Preguntas Frecuentes sobre la Reina María Victoria
¿Quién fue María Victoria dal Pozzo?
Fue la esposa de Amadeo I de Saboya y, por tanto, reina consorte de España durante su breve reinado entre 1871 y 1873. Era conocida por su piedad, inteligencia y dedicación a obras de caridad.
¿Por qué se dice que el reinado de María Victoria en España fue trágico?
Su reinado estuvo marcado por la inestabilidad política, el asesinato del principal valedor de su esposo (General Prim), el rechazo de la aristocracia española, los ataques de la prensa y un atentado. Todo esto le causó un gran desgaste físico y psicológico que se atribuyó a su temprana muerte.
¿Tuvo hijos la reina María Victoria?
Sí, tuvo tres hijos con Amadeo I de Saboya: Manuel Filiberto, Víctor Manuel y Luis Amadeo, quien nació en España poco antes de la abdicación de su padre.
¿Cómo fue recibida María Victoria por la sociedad española?
Su recibimiento fue frío y hostil, especialmente por parte de la aristocracia madrileña que la despreció por ser extranjera y por representar una dinastía impuesta por la revolución.

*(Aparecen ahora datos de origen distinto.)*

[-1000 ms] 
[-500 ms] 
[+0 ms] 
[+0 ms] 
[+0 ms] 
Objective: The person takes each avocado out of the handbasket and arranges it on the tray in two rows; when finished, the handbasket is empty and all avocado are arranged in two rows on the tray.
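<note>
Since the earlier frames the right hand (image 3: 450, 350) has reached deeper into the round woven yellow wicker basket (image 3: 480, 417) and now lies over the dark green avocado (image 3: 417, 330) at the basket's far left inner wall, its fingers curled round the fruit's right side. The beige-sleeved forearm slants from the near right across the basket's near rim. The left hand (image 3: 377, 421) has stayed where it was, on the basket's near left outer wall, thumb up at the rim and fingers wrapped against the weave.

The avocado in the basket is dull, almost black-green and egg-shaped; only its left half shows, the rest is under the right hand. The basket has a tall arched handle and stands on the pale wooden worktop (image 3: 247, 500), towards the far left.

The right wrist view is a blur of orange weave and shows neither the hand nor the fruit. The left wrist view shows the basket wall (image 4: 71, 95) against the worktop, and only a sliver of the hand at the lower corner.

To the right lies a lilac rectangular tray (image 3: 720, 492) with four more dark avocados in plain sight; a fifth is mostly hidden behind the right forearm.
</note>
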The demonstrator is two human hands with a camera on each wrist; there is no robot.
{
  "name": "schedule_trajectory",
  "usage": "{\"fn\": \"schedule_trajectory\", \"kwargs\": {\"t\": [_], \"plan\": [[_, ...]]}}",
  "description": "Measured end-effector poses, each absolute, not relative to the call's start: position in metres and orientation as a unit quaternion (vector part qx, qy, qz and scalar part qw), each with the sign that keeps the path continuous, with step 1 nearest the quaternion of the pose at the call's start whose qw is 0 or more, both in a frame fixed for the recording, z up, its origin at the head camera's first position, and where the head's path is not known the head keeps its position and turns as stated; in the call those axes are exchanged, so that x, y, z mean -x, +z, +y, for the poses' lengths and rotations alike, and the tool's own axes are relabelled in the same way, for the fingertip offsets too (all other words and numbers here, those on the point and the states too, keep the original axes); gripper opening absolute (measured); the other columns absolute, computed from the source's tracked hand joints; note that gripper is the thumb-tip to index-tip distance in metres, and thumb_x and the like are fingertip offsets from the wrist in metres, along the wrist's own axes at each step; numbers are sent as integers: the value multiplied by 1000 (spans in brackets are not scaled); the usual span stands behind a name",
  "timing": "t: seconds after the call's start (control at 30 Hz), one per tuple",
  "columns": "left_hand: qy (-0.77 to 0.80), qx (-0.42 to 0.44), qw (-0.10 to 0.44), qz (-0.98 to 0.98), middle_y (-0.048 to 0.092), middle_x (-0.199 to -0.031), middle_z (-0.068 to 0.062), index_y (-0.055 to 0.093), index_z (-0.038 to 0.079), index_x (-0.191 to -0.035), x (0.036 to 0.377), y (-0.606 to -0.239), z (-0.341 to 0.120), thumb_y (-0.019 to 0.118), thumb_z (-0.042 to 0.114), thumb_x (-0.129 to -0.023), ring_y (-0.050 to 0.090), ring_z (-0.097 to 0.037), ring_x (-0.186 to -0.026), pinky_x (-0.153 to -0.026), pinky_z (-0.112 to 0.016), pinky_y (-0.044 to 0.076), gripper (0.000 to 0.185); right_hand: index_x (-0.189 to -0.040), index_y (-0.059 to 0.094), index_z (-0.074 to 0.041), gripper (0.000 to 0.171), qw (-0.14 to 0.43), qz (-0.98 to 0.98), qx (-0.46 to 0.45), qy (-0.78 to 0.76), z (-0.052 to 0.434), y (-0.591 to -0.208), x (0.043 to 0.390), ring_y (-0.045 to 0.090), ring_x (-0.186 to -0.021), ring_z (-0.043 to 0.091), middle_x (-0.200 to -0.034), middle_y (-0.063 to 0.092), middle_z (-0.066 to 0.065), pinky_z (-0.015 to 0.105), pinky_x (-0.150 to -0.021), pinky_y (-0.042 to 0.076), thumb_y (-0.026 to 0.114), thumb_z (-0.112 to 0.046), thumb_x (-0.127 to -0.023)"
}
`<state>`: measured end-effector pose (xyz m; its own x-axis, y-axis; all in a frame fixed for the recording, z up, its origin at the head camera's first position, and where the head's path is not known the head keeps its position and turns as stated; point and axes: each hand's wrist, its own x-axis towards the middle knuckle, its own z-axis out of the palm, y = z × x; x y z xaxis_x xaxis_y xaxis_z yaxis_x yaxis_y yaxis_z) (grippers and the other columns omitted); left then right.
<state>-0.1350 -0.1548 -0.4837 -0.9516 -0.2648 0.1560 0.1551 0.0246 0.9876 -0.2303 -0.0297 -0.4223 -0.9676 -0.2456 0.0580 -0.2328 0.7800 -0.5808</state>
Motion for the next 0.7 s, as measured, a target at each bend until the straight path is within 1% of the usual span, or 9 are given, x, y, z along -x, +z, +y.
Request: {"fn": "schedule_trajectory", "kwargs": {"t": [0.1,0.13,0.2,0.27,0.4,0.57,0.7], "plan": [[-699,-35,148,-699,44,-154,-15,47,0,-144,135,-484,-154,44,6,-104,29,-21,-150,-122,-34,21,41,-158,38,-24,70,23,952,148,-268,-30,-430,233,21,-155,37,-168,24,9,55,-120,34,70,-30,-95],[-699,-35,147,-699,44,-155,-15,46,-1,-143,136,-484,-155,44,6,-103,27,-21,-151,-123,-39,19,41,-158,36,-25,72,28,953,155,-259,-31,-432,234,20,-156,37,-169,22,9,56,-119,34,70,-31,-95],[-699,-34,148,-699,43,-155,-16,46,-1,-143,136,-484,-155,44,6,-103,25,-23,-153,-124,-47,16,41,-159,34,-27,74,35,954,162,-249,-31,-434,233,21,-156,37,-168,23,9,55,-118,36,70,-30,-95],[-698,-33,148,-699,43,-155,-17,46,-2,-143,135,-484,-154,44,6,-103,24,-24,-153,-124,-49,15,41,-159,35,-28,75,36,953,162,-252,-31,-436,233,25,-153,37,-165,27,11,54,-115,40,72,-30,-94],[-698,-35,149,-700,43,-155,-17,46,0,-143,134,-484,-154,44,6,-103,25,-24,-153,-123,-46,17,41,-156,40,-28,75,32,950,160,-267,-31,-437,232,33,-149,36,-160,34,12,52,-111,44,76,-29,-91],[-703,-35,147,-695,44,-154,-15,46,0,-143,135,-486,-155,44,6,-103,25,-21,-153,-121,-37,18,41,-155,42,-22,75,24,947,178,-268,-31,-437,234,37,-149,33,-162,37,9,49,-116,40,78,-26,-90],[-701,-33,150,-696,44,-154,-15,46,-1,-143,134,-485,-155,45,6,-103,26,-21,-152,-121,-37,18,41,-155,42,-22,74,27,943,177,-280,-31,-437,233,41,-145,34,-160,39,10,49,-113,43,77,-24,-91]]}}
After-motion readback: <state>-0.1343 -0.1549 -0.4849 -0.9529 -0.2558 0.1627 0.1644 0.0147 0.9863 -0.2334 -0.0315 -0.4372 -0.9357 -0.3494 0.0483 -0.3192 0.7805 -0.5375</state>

Experimentó aislamiento y desaires públicos.
¿Qué tipo de actividades benéficas realizó María Victoria en España?
La reina fue muy activa en obras de caridad. Inauguró un asilo para lavanderas, un hospital para niños desamparados y una casa-colegio para los hijos de las cigarreras. También organizaba repartos periódicos de alimentos para los pobres de Madrid.
¿Qué le pasó a María Victoria después de la abdicación de Amadeo I?
Regresó a Italia con su esposo, pero su salud ya estaba muy deteriorada. Falleció a los 29 años, el 6 de noviembre de 1876. Su muerte fue ampliamente atribuida al sufrimiento y el estrés vividos durante su reinado en España.
¿Se le criticó a la reina María Victoria por algo en particular?
Sí, a pesar de su labor caritativa y su piedad, fue criticada. Su religiosidad y su supuesta influencia política conservadora fueron atacadas por la prensa. Sus obras benéficas también fueron vistas por algunos como mera propaganda o como un intento de acercamiento a sectores conservadores.